Und daraus ergab sich dann ein unnötiges Lager-Denken, als ob man entweder NUR Particionism-orientiert ODER Sandbox-orientiert spielen könnte. Als ob es da keine Zwischenstufen gäbe.
Ein dreifaches Danke; viel mehr wollte ich heute morgen auch nicht zum Besten geben. Bei all den Polaritäten wird oft übersehen, dass viele entwickelte Techniken sinnvoll verwendet werden können, ohne dass die Spielleitung entweder
absolut freiheitlich oder
nur gängelnd ist.
Mit meinem Geblubber wollte ich nur andeuten, dass das
Impossible-Thing... und das
Ja-Sagen implizieren können, die Spieler müssten völlig frei von Vorgaben bleiben. Im Sinne der Kreativität passiert dann aber meistens gar nix und die im Eingangspost beschriebene Langeweile tritt ein.
Ich persönlich versuche mich an einer erweiterten Form des Bassplayings. (Scheint ja veraltet zu sein... aber was solls?!
)
Erklärungsversuch: Der SL improvisiert andauernd, aber er bereitet nicht nur vor und reagiert dann. Vielmehr nimmt er in verschiedenen Situationen Einfluss, um dem Spiel eine Struktur zu geben.
Dieser Einfluss bedeutet eine Unfreiheit für die Spieler - aber nicht für ihre Reaktionsmöglichkeiten. Ein erweiterter Bang; mit anderen Worten:
- Die Unfreiheit ist völlig in der Spielwelt begründet; sie ist also eine Unfreiheit der SC.
- Die Unfreiheit ist den SC als solche bewußt; sie können darauf reagieren.
- Sie haben die Unfreiheit nicht verschuldet; es sei denn durch Handlungen, die zuvor von den Spielern gelenkt wurden.
- Der SL gibt nicht vor, wie die Unfreiheit gelöst werden muß.
Bezogen auf den Illusionismus:
Es ist
nicht statthaft, wenn die Handlungen der SC entwertet werden.
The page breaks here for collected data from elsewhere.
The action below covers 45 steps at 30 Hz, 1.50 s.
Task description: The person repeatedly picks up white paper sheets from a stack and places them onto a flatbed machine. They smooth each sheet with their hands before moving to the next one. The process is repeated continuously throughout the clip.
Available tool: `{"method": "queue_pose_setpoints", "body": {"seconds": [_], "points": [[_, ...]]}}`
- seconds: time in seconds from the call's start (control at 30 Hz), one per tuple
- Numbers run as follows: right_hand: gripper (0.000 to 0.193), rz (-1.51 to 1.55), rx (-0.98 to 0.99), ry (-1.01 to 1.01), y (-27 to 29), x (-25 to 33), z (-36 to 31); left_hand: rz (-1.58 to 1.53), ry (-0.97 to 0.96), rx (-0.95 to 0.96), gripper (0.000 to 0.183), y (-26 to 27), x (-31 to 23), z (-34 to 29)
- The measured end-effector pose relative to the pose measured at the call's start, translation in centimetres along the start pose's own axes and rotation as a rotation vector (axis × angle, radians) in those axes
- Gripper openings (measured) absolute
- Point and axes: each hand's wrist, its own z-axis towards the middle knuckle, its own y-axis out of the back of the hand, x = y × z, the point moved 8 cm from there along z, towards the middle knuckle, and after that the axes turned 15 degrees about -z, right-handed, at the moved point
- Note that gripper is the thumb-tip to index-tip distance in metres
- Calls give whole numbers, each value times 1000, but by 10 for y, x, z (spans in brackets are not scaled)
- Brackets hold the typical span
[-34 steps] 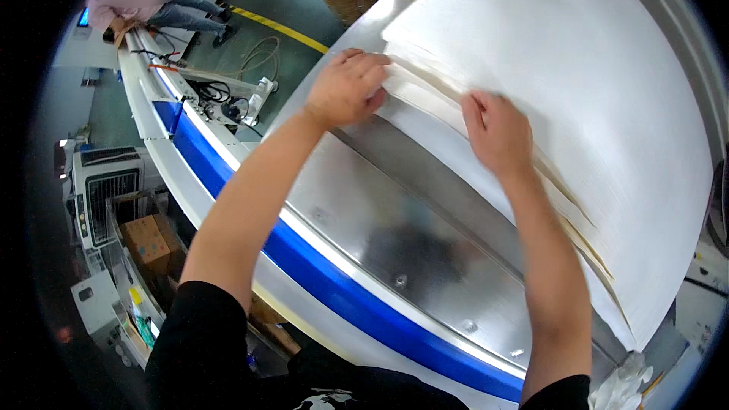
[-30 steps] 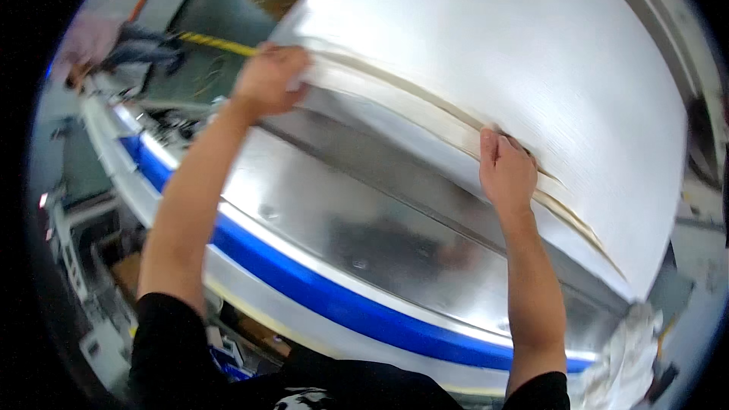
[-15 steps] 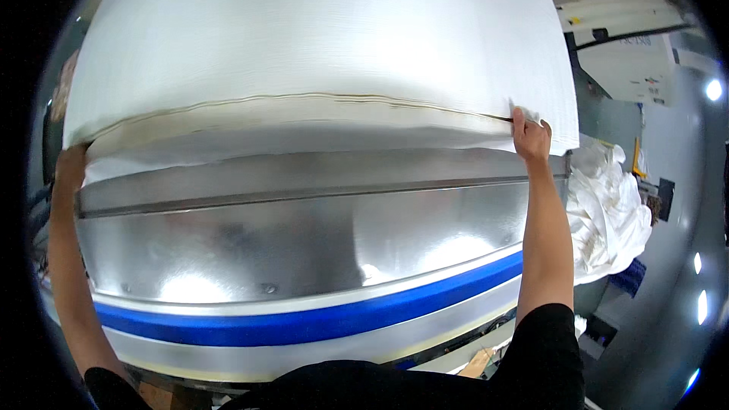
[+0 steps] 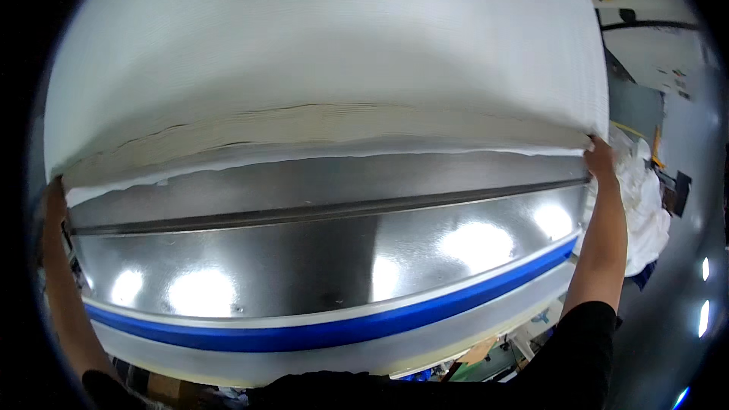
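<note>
A brown box (image 4: 171, 389), apparently cardboard, shows at the lower edge, left of the middle; its contents cannot be told; the white layered stack (image 4: 342, 38) lies across the metal surface (image 4: 304, 258), its uneven near edge set back from the blue strip (image 4: 326, 335); white bunched cloth (image 4: 642, 209) sits beyond the right end; the left hand (image 4: 55, 199) touches the stack's near left corner, its grip too dark to tell; the right hand (image 4: 599, 158) meets the near right corner, fingers partly hidden, so whether that grip pinches or only presses cannot be told; half a second ago the right hand was farther in along the edge, with stack showing beyond it; now more layers show along the front.
</note>
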Motion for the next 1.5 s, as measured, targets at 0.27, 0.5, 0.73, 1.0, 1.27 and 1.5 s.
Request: {"method": "queue_pose_setpoints", "body": {"seconds": [0.27,0.5,0.73,1.0,1.27,1.5], "points": [[42,-174,-35,-18,16,-58,-19,606,-164,-29,39,-3,-151,-52],[40,-60,-259,139,21,-167,-30,643,-261,-223,31,149,-80,-96],[45,-222,-142,295,-40,-188,-138,823,-29,252,31,55,-63,-210],[30,-467,266,496,-97,-72,-283,979,128,792,29,-71,36,-347],[22,-551,327,587,-155,-75,-311,1005,123,890,18,-127,72,-353],[18,-477,391,509,-164,-62,-317,994,434,356,21,-81,62,-320]]}}
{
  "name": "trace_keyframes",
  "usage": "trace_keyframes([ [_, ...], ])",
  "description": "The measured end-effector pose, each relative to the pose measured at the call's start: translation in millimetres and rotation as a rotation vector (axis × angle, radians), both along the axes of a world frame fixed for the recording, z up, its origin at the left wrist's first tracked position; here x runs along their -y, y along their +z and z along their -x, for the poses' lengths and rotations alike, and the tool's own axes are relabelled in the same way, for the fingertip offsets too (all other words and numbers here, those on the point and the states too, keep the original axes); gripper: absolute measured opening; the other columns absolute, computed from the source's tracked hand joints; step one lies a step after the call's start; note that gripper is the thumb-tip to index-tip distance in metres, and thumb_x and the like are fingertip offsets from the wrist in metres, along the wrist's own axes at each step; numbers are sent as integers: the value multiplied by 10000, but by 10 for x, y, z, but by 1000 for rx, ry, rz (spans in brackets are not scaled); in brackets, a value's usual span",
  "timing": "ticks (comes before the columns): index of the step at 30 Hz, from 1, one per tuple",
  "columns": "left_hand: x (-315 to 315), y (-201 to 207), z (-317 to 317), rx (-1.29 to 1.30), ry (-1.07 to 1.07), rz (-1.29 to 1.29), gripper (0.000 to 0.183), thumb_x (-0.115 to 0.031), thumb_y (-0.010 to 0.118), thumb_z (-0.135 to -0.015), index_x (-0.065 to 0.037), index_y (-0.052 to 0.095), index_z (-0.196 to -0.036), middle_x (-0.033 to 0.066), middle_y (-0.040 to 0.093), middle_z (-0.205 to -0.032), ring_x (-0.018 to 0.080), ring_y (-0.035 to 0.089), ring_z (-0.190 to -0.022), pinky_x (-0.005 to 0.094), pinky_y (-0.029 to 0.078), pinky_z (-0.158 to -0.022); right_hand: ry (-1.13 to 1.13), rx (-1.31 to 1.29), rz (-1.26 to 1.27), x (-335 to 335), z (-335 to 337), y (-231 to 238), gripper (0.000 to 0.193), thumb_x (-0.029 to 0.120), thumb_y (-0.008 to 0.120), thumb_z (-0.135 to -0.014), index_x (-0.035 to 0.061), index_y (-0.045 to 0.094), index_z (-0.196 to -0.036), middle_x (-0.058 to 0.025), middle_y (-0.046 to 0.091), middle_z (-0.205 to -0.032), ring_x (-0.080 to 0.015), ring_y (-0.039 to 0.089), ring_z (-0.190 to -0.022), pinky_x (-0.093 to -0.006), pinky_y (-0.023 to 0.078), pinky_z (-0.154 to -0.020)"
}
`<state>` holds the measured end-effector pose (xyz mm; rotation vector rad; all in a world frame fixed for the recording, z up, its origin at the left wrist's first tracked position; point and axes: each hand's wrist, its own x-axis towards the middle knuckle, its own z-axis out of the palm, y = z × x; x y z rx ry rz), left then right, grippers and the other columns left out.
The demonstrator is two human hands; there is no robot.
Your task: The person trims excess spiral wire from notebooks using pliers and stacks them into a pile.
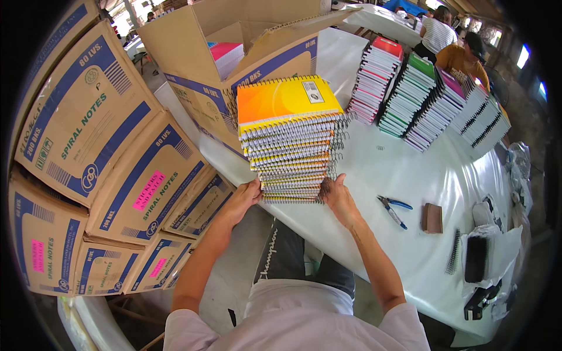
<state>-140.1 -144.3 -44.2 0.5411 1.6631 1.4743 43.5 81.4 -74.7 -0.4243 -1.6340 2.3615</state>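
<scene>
A tall stack of spiral notebooks (290, 155) with yellow and orange covers stands at the table's near edge in front of me. Its wire coils show along both sides, and the top cover carries a white label. My left hand (241, 202) grips the lower left side of the stack, fingers partly hidden behind it. Against the lower right side presses my right hand (339, 200), thumb up and the other fingers tucked from sight. Just beyond the stack is an open cardboard box (199, 93) with a pink-covered notebook pile (227, 57) inside.
Sealed cartons (88, 117) are piled at the left. Far right on the white-covered table (374, 169) stand red (374, 82), green (407, 96) and purple (436, 111) notebook stacks. Blue-handled pliers (393, 210), a brown block (432, 218) and a loose wire coil (453, 251) lie nearer. Two people sit beyond.
</scene>
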Motion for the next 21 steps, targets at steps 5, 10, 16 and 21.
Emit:
trace_keyframes([
  [5,158,-40,-131,-45,229,-67,677,-483,502,-994,11,389,-1442,150,506,-1385,237,494,-1265,338,349,-1084,-200,241,-1003,-580,-745,423,592,367,620,-928,37,476,-1398,-245,539,-1349,-339,497,-1273,-437,377,-1059],
  [10,78,-113,-656,-428,451,-147,914,-206,770,-844,24,195,-1517,238,395,-1477,285,391,-1368,350,301,-1123,-172,806,-1565,-900,-1974,373,744,272,726,-839,23,378,-1449,-276,413,-1417,-421,387,-1332,-533,321,-1069],
  [16,-87,-167,-1211,-1507,371,-172,963,-221,813,-765,-49,241,-1521,226,248,-1560,469,238,-1421,572,248,-1130,-203,767,-1855,-652,-1971,147,642,308,615,-914,19,379,-1437,-257,427,-1320,-410,387,-1270,-551,280,-1090],
  [21,-581,651,-1233,-1885,-481,-247,769,-143,722,-819,-68,340,-1483,148,357,-1521,361,370,-1382,495,355,-1113,-299,596,-1770,-566,-1640,219,501,230,665,-871,6,482,-1281,-226,491,-1212,-371,485,-1135,-475,406,-986],
])
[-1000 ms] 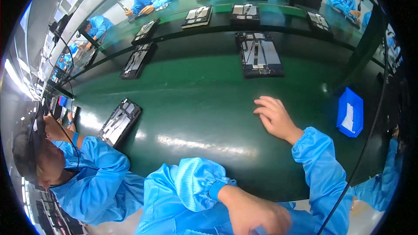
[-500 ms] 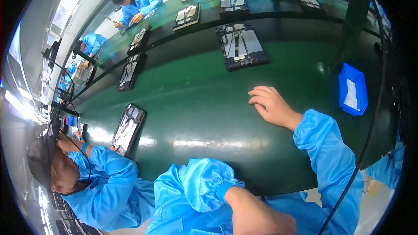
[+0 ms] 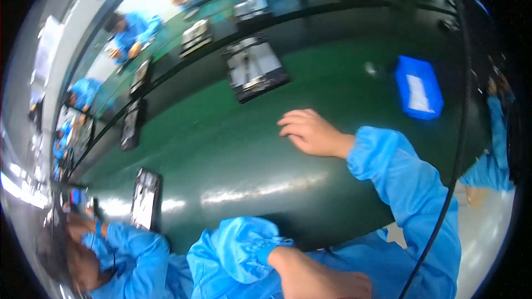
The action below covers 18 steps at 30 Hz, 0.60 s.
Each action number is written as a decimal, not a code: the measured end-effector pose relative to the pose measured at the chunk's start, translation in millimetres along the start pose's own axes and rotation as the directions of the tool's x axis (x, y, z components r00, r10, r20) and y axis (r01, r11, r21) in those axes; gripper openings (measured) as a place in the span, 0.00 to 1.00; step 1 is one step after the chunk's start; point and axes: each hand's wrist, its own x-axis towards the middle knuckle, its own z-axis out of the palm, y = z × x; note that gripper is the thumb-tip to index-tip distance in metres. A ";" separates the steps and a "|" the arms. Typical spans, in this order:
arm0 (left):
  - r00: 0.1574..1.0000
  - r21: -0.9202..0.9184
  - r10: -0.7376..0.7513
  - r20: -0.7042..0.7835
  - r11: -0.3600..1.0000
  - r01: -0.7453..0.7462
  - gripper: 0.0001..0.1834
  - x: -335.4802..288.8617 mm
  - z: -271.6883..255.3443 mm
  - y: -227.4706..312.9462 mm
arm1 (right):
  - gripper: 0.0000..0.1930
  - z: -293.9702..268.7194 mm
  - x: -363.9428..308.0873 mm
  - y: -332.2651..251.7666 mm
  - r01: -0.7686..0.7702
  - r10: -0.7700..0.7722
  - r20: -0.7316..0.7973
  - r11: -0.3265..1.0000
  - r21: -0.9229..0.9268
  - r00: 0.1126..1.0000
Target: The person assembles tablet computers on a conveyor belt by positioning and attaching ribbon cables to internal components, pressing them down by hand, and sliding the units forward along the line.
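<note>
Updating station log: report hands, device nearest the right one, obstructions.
Right hand over green table, nothing visible in it. Left hand at lower edge, grip unclear. Device lies beyond right hand, untouched. Blue bin right, not between.

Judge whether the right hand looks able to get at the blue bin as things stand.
Probably yes: the right hand appears empty, and no object shows between it and the blue bin; the black cable passes to the bin's right in view.

Blue bin [image 3: 414,66] upper right, white slip [image 3: 417,94] inside. Thick black cable [image 3: 468,77] runs down the right side. Blue-clad co-worker [image 3: 136,249] lower left, head blurred; second worker [image 3: 136,29] upper left. Bright light strip [image 3: 21,189] at left edge.
</note>
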 end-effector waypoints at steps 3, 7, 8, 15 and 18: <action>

Wenn ihnen also die Art und Weise der Problemlösung vom SL diktiert wird.
Es ist statthaft, die SC zum Handeln zu zwingen. Sie also per SL-Entscheid mit einem Problem zu konfrontieren.
Zudem darf der SL motivieren und prüfen und auch dafür Spielwirklichkeit on-the-fly konstruieren.
Es geht darum, dass aus dem Konflikt (den der SL initiiert) eine Handlung entsteht. Diese wird frei improvisiert, bis der Konflikt in seiner bisherigen Form aufgelöst wird.
Dann greift der SL lenkend ein, indem er den Konflikt erweitert oder auf einen neuen Konflikt verweisen lässt. (Es geschieht das, was einen Plotpoint auszeichnet.)
Aus dieser Wandlung des Konflikts entsteht die Struktur der Erzählung.
Ich bin dazu übergegangen, einen Konflikt einzuführen und dann meine Spieler zu analysieren. Wenn sie sich ein festes Ziel fassen, dann weiß ich, wo ich den nächsten Plotpoint
vermuten darf. Den Weg dahin können sie sich selbst gestalten. Ich belohne dieses explizite "Fassen-Eines-Zieles" sogar, indem ich eine Art Fanmail-Pool aufstocke. Wir sprechen untereinander vom Fixpunkt und es geschieht fast immer völlig In-Time als Planung der SC.
Wer noch ein Beispiel aus einem anderen Bereich haben möchte und Keith Johnstones "Theaterspiele" zur Hand hat, der lese die "Reise ohne Karte" (in meinem Exemplar: S.112).
Johnstones Sohn soll eine Geschichte schreiben, der Auftrag der Lehrerin ist der vorherige Entwurf einer Karte. Johnstone ermutigt seinen Sohn zur Improvisation und macht nur Eingaben, wenn die Sache ins Stocken gerät: "Fang mit etwas Gewöhnlichem an, lass etwas Ungewöhnliches passieren, bring den Held in Schwierigkeiten, befreie ihn indem Du den Anfang aufgreifst."
Hier verwendet Johnstone die elementarste dramaturgische Form: Exposition-Konflikt-Auflösung unter Bezug auf die Exposition. Er wird zu dem, was ich einen improvisierenden Dramaturgen nennen würde. (Sein Sohn ist der improvisierende Dramatiker.)